With the reduction of his package by R30 000 Naidu stood to lose R14
932.80 per month. Under Option
C SABS increased the fixed
vehicle allowance so that when this allowance is added to the actual
travelling expense calculated at
R2.46 per kilometre it would equate
to R30 000. Naidu rejected Option C because his
remuneration would drop if he travelled
less kilometres. So Mr Seery
submitted for Naidu
ANALYSIS
The
starting point of the inquiry is to establish whether SABS had to
restructure the remuneration package of its employees.
SABS
bears the onus of proving that the purpose of its restructuring was
to comply with the ITA regarding the vehicle allowance.
Naidu
did not dispute the composition of the existing package, the average
mileage he travelled, the amount of the fixed
allowance before and
after the restructuring and, most of all, that the tool of trade
allowance exceeded the actual travelling
expenses. The
allowance was not based on the “expected business related
expenditure” stipulated in paragraph
3.1 of SARS interpretation
note 14 issue 2.
The
clear purpose of the definition of “remuneration” is to
prevent income being passed off under the guise of a travelling
allowance. This purpose and how it is achieved is explained in
SARS’s interpretation note 14 issue
2.
The definition of “remuneration” read with section 8 of
the ITA permits an allowance for actual travelling
expenses.
Payments, additional to actual expenses, are treated as gross
income. An allowance is a business expense
of the employer.
An allowance an employer pays to an employee is something additional
to ordinary wages. Allowances
that exceed the anticipated
business expenses will result in SARS treating the excessive portion
as normal remuneration or as gross
income or as being subject to
normal PAYE. SARS holds employers liable for under-deduction of
PAYE plus interest and penalties.
The
Court finds that SABS had to restructure its vehicle allowance to
conform with the definition of remuneration read with section
8.
Restructuring the vehicle allowance inevitably meant changing the
contract of employment. Not to have done so would
have rendered
the contract fraudulent, illegal and therefore unenforceable.
To grant a
status quo
order that Naidu seeks in the second prayer of his notice of motion
would be to give effect to an illegality. In addition
to its
common law responsibilities as an employer, as a statutory body SABS
incurs liability under the
Public Finance Management Act
No. 1 of 1999
and the Public Service Act of 1994
proclamation 103 of 1994.
Naidu
bears the onus of proving essential facts to justify the relief he
claims. To succeed in claiming any relief, Naidu
has to prove
the prejudice or harm he suffers as a result of the restructuring.

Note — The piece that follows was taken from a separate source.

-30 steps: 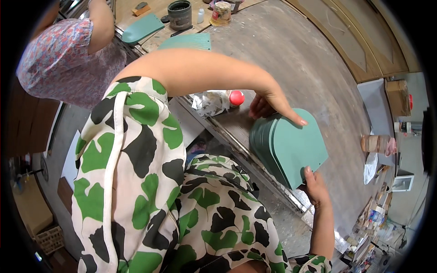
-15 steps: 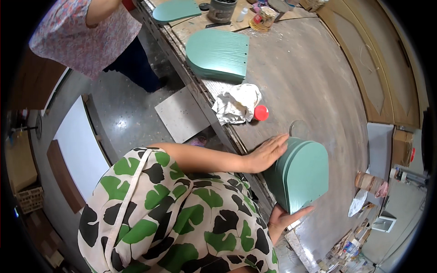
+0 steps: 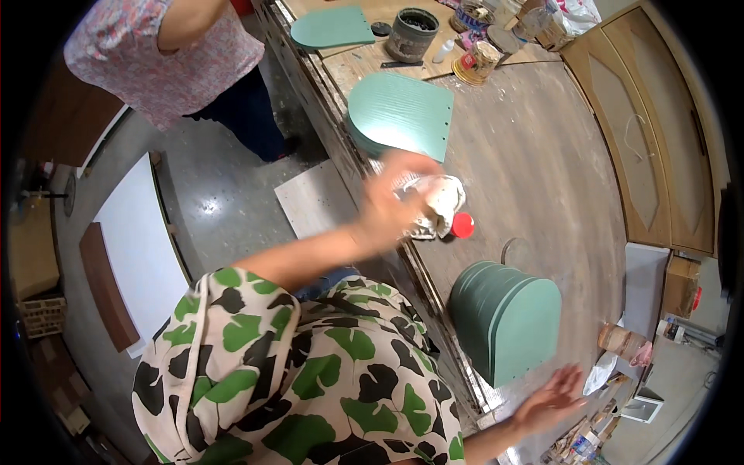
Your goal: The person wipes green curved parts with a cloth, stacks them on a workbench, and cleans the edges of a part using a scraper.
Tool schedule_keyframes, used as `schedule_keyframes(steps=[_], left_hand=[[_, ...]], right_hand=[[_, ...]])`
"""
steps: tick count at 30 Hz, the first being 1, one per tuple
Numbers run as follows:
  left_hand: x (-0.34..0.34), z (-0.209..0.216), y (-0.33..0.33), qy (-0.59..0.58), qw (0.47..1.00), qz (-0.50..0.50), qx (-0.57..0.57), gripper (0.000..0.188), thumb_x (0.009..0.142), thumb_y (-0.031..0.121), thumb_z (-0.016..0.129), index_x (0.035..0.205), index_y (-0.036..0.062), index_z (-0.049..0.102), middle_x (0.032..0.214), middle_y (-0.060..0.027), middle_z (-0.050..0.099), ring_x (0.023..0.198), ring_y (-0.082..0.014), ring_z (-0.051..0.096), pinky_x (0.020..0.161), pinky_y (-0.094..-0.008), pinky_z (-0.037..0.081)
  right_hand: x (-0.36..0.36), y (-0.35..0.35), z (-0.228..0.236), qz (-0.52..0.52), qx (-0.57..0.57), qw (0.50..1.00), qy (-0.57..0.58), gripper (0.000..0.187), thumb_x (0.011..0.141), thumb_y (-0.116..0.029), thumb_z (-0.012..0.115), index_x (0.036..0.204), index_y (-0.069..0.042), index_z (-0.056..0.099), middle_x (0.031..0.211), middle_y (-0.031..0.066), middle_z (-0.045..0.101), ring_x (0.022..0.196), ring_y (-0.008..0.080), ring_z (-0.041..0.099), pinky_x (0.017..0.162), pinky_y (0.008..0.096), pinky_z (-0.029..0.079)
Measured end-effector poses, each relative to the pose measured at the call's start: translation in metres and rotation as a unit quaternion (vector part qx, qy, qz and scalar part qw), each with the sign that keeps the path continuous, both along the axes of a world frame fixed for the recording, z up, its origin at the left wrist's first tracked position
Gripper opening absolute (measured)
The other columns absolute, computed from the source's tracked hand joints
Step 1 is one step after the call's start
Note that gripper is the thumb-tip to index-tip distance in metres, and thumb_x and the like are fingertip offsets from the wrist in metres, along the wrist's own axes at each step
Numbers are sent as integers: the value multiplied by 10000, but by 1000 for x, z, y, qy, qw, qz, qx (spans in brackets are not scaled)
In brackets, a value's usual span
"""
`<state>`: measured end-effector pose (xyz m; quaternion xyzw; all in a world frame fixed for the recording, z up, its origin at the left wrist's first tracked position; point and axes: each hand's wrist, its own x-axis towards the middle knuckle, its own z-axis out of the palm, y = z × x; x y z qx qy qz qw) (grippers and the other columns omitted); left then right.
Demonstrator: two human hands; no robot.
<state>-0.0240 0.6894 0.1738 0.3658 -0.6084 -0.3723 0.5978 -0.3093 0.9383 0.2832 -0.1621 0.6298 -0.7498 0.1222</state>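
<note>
Rounded green panels (image 3: 527, 329) stand stacked at the tabletop's (image 3: 542, 163) near right.
The left hand (image 3: 397, 194) is blurred, its grip unclear, partly hiding crumpled white material (image 3: 446, 200); the right hand (image 3: 552, 399) is open and empty beside the stack.

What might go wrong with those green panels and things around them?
The near green stack looks uneven beside the edge of the workbench, unheld, so it might slip. The left hand, blurred over the crumpled white bundle, could knock the adjacent red cap. If tipped, the open pot might spill toward the farther green stack.
</note>
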Motion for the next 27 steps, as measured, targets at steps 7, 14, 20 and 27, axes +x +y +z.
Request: schedule_keyframes(steps=[7,14,20,27], left_hand=[[125,-56,-113,17,902,82,423,685,787,598,655,1120,11,536,941,-31,513,797,-123,512,647,-294,529],[98,-60,-132,56,875,-67,476,650,769,605,667,916,-26,613,705,-13,569,571,-70,554,489,-208,530],[109,-62,-126,50,880,-33,470,576,757,543,716,862,-17,633,810,-81,639,700,-117,627,599,-272,546],[113,-45,-122,109,862,-89,486,525,755,429,753,965,-28,601,842,-68,641,714,-136,631,591,-288,531]], right_hand=[[62,-217,25,535,228,806,109,584,965,-417,462,1255,89,488,1142,206,597,1006,266,607,872,339,485],[93,-387,-117,506,480,703,141,743,900,-571,486,1163,122,533,1089,208,603,879,255,616,711,354,514],[141,-406,-139,489,506,700,120,729,901,-579,482,1225,74,473,1046,150,588,835,245,592,658,413,504],[134,-406,-139,492,458,740,-25,658,922,-531,482,1284,19,473,1185,138,583,984,254,603,824,412,495]])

Did the restructuring reduce Naidu’s
remuneration? For as
long as the allowance is based on mileage actually travelled it
follows that the allowance will decrease
as the mileage decreases.
Equally it can increase if the mileage increases. The
restructuring also impacted on SABS
with the cost to company
fluctuating with every increase and decrease in the mileage.
On
the calculations Naidu presented, his total old and new amounts
remained the same at R5 500 per month if he exercised Option
C.
On the face of it, Naidu appears not to suffer any reduction in his
remuneration. If he exercised Option B the difference
between
the old and new allowance was R1 332. On the face of it, Naidu
appears to suffer a reduction in remuneration. Much
depends on the
taxes levied on each option. Option C might be less favourable once
the tax is assessed. Option B might be
more favourable once the
tax is assessed.
Mr Smithers
for SABS contended that Option A would have served Naidu’s
interest best. Naidu has not proffered a similar
calculation for
Option A. Naidu has not discharged the onus of proving
how each option prejudices him in this instance
insofar as his
remuneration will be reduced in respect of each option nor has he
advanced any facts from which the Court can find
that his pensionable
amount will be reduced.
However,
assuming in favour of Naidu, that his pensionable remuneration will
be reduced and that for future salary increases he
will be
negotiating from a lower base, what Naidu hopes to achieve in
obtaining a
status quo
order is an opportunity to bargain further for increases in
remuneration. That Naidu can do without a
status
quo
order.
The
Court is not convinced that Naidu suffers any prejudice by the
restructuring. If he is prejudiced in that his remuneration
is
reduced, he has an alternative appropriate remedy of continuing the
bargaining for a better deal. There is no evidence that
SABS sees the
obligation to restructure as an opportunity to profit at the expense
of Naidu and other employees.
Was
the restructuring unilateral?
Naidu’s
employment was in terms of a letter of appointment,
[7]
read with the standard conditions of service. Contrary to Mr
Seery’s submissions, the terms of the letter of appointment
are
mutable. For instance, Naidu’s package and travel allowance has
increased since 2006. The standard terms and conditions
expressly reserves for the Council of the SABS the right to amend its
rules “after consultation and negotiation with the
staff”.
The
letter of appointment merely confers on Naidu the right to a vehicle
allowance as part of his remuneration package. It
does not
prescribe how the package should be structured. It invites
Naidu to structure his remuneration package. Once
Naidu
structured his package, his letter of appointment did not bar him
from restructuring it. Any suggestion that the letter
of
appointment is immutable would run counter to the letter and spirit
of contracts of employment, which must be sufficiently flexible
to
respond to fluctuating market conditions.
Naidu
did not dispute that SABS consulted and negotiated with its staff;
however, he denied that it did so in good faith because
it presented
its decision to restructure as a
fait
accompli
at the very first meeting with
the staff. Furthermore, he contended that SABS had to reach an
agreement in restructuring
otherwise its implementation of the
restructuring would be unilateral.
According
to Thesaurus “unilateral” means “one sided;
independent”. Insofar as SABS implemented
the
restructuring without Naidu and his union’s agreement, it was
one sided; however, its decision was not independent
in the
sense of being made freely or autonomously. Its decision to
restructure was compelled by law. In that sense,
SABS’s
decision to restructure the vehicle allowance was not unilateral.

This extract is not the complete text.